Friedrichs Learning: Weak Solutions of Partial Differential Equations via Deep Learning
This method addresses the challenge of solving PDEs, particularly on complex domains, for researchers and practitioners who need robust and flexible numerical solvers.
This paper introduces Friedrichs learning, a deep learning approach that finds weak solutions to partial differential equations (PDEs) by formulating the problem as a minimax optimization. The method parameterizes both the weak solution and test function as neural networks, demonstrating its ability to solve various PDEs on both regular and irregular domains where traditional methods might struggle.
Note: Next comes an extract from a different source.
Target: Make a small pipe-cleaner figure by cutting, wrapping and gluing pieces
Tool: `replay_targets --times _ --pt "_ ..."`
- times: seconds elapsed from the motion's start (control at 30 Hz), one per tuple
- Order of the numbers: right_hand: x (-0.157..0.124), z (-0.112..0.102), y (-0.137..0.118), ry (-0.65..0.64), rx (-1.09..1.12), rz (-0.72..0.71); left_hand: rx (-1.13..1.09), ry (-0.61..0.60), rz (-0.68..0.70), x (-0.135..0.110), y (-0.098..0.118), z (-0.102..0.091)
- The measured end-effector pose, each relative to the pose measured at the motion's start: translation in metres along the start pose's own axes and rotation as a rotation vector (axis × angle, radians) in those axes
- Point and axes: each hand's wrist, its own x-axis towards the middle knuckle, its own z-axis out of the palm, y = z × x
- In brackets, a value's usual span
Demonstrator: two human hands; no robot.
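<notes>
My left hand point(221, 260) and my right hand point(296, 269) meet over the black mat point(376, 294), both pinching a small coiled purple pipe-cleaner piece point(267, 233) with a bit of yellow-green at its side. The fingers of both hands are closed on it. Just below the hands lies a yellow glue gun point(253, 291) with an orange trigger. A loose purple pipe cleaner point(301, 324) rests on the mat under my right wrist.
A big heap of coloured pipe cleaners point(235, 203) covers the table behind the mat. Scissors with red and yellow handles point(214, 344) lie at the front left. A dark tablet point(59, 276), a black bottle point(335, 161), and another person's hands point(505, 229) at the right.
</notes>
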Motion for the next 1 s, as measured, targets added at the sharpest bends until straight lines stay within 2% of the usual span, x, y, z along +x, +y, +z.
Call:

This paper proposes Friedrichs learning as a novel deep learning methodology that can learn the weak solutions of PDEs via a minmax formulation, which transforms the PDE problem into a minimax optimization problem to identify weak solutions. The name "Friedrichs learning" is for highlighting the close relationship between our learning strategy and Friedrichs theory on symmetric systems of PDEs. The weak solution and the test function in the weak formulation are parameterized as deep neural networks in a mesh-free manner, which are alternately updated to approach the optimal solution networks approximating the weak solution and the optimal test function, respectively. Extensive numerical results indicate that our mesh-free method can provide reasonably good solutions to a wide range of PDEs defined on regular and irregular domains in various dimensions, where classical numerical methods such as finite difference methods and finite element methods may be tedious or difficult to be applied.